CLINICAL TRIAL OF SELPERCATINIB SHOWS STRONG
RESPONSE FOR PATIENTS WITH NON-SMALL CELL LUNG
Singapore, 28 September 2020 – An international team of researchers has found
that selpercatinib, a drug that precisely targets cancers driven by mutations or
alterations in the gene RET, was effective at shrinking tumours in patients with nonsmall cell lung cancer (NSCLC), with a majority of patients living for more than a year
without disease progression. Activity was also observed in thyroid cancer, and the
findings were recently published in two back to back papers in the high-impact factor
journal, New England Journal of Medicine.
Non-small-cell lung cancer accounts for more than 80 percent of all lung cancers.

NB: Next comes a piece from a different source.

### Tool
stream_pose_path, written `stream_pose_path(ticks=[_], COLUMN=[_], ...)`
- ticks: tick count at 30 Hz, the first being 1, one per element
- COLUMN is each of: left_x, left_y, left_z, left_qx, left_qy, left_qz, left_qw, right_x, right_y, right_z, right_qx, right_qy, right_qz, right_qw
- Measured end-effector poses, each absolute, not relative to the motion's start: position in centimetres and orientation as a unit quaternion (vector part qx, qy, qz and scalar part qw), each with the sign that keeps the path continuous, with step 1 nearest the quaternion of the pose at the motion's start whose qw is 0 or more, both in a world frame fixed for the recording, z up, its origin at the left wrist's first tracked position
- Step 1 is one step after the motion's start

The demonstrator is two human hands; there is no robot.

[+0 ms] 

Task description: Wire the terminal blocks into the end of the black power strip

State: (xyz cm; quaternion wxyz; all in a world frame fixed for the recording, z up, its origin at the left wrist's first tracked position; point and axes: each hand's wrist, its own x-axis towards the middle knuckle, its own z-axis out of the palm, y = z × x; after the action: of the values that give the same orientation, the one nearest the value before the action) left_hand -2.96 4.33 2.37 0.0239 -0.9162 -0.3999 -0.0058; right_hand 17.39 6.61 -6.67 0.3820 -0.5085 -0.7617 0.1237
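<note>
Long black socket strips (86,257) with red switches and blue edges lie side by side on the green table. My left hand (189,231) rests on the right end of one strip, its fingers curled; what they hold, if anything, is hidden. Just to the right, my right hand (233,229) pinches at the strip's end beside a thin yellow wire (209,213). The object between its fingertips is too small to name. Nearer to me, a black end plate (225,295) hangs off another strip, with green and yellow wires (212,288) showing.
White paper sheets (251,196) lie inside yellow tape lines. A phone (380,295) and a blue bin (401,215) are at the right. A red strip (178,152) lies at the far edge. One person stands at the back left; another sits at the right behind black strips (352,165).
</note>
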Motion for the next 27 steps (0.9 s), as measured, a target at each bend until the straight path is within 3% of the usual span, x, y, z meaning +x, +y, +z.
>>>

Cases of lung cancer in people who have never smoked are usually non-small-cell
lung cancer. The disease affects more women than men. Standard treatment for nonsmall-cell lung cancer is a combination of surgery, chemotherapy and radiotherapy,
with no targeted therapy option. Patients with advanced non-small-cell lung cancer
have poor prognosis with median overall survival rate of 12 months (Toh et al. Annals
academy Singapore 2017)
Selpercatinib was effective both in patients with no prior treatment with anti-cancer
drugs and in those who had disease progression after treatment with other drug
therapy. Results of the Phase 1-2 trial formed the basis of approval of selpercatinib in
May 2020 by the US FDA for a) adults with metastatic RET-driven non-small cell lung
cancer, b) adults and children 12 and older, with advanced or metastatic RET-mutated
medullary thyroid cancer who require systemic therapy, and c) patients 12 and older
with advanced or metastatic RET-fusion positive thyroid cancer resistant to radioactive
iodine who require systemic therapy. Selpercatinib is the first approved drug of its kind
that specifically targets cancers driven by mutations or alterations in the gene RET.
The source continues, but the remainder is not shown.